Building a relationship with a training partner should be founded on trust instead of ambiguity. If you do enough research on the best of the best in the sport of martial arts, you’ll find an abundance of videos that show scientific styled practice. That would be the highest level of practicing. So for those gyms out there that boast they can make a champion out of you, I would recommend to observe their sparring classes. That implies that there is a sparring class in the first place; emphasis on a class…like where you learn.
I was chatting with a student today about the culture of sparring at our school here in Virginia Beach. The same worry yet the desire to take training to the next level. I explained that there are tiers of students that have adopted clear communication on the intensities.

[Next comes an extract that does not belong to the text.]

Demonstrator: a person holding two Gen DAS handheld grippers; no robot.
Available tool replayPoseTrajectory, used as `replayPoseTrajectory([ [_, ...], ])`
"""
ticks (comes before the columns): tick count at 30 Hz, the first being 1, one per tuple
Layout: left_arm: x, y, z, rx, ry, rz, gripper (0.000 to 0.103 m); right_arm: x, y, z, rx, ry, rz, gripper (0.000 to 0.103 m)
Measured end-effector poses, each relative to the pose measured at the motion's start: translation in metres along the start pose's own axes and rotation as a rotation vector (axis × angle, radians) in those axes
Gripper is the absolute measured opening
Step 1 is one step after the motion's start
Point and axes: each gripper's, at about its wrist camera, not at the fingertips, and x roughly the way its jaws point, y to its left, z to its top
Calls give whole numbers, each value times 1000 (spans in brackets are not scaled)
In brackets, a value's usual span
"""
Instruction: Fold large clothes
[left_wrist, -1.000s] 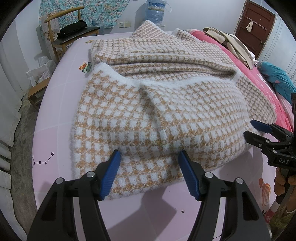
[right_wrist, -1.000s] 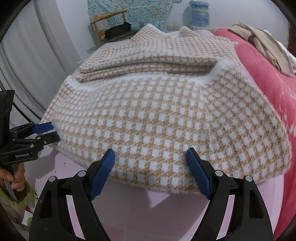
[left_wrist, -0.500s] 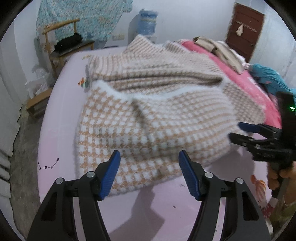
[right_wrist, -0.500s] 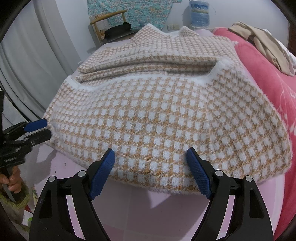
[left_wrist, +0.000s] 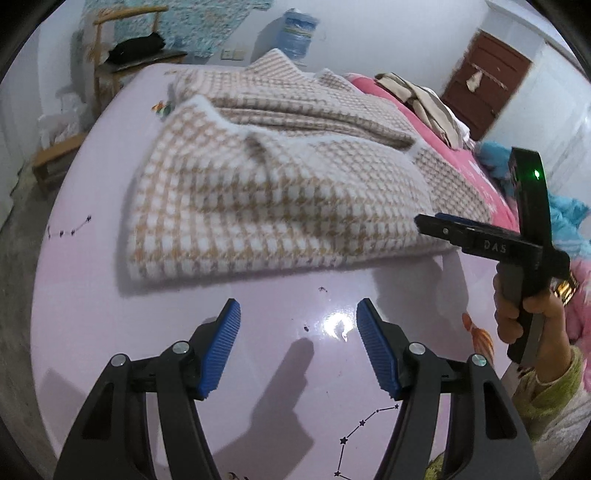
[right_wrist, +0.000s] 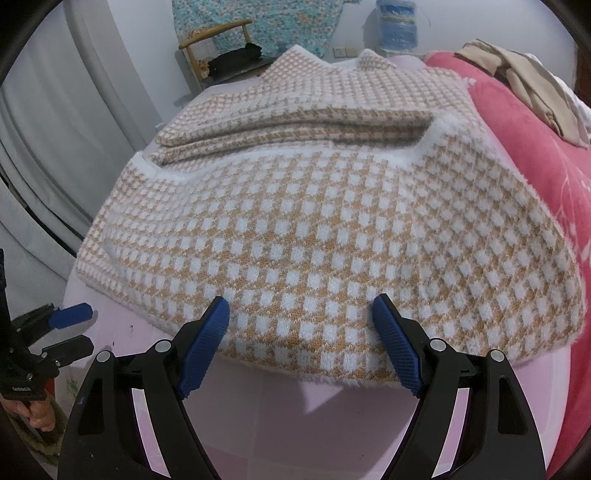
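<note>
A large tan-and-white houndstooth knit garment (left_wrist: 280, 192) lies on the pink bed sheet (left_wrist: 110, 295), its near part folded back over the rest (right_wrist: 314, 229). My left gripper (left_wrist: 298, 325) is open and empty, above bare sheet short of the garment's near edge. My right gripper (right_wrist: 301, 317) is open and empty, its fingertips over the garment's near hem. In the left wrist view the right gripper (left_wrist: 436, 223) shows side-on at the garment's right corner. In the right wrist view the left gripper (right_wrist: 74, 328) shows open at far left.
A wooden chair (left_wrist: 122, 48) with dark cloth stands beyond the bed's far left corner. A water bottle (left_wrist: 295, 33) stands against the wall. A red blanket (right_wrist: 535, 155) with beige clothes (right_wrist: 524, 81) lies to the right. A brown door (left_wrist: 484, 81) is at the far right.
My left gripper has drawn back off the garment's near edge toward me and now hovers over bare sheet. My right gripper has barely moved.
</note>
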Motion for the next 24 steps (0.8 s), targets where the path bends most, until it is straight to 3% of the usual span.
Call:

For example, a sparring partner that wants to go light, will communicate they want to go light while someone that wants to go hard will communicate that they want to go hard. After more than a decade of being a broken record on this with my classes, the culture has strengthened to a point I don’t have to speak on it very much. The students themselves will enforce the rules. If an agreement is broken thats when people lose trust and the experience just falls apart.
But what about those who want to compete at the highest level? Or maybe those that just want to go hard all the time. That’s a good question. The perspective that I’d like to influence onto those that want to just go hard all the time is based on longevity. Don’t get me wrong, I love to have a good tough spar that tests mettle. It’s that, at the end of the day, I want to go home with the same IQ I came in with, have a straight nose, no missing teeth, have the ability to still walk to my car and still go to school/work the next day. Oh and not having to use my health insurance over a training partner that didn’t want to use self control; which is the point of martial arts in my opinion.
Quality Over Intensity
The idea here is about the quality of time invested in building trust with training partners so that the most intense sparring can happen and still have the benefits of being in tact at the end.
If you came to this article looking to debate its content on a fighter’s toughness and grit, please review the title again.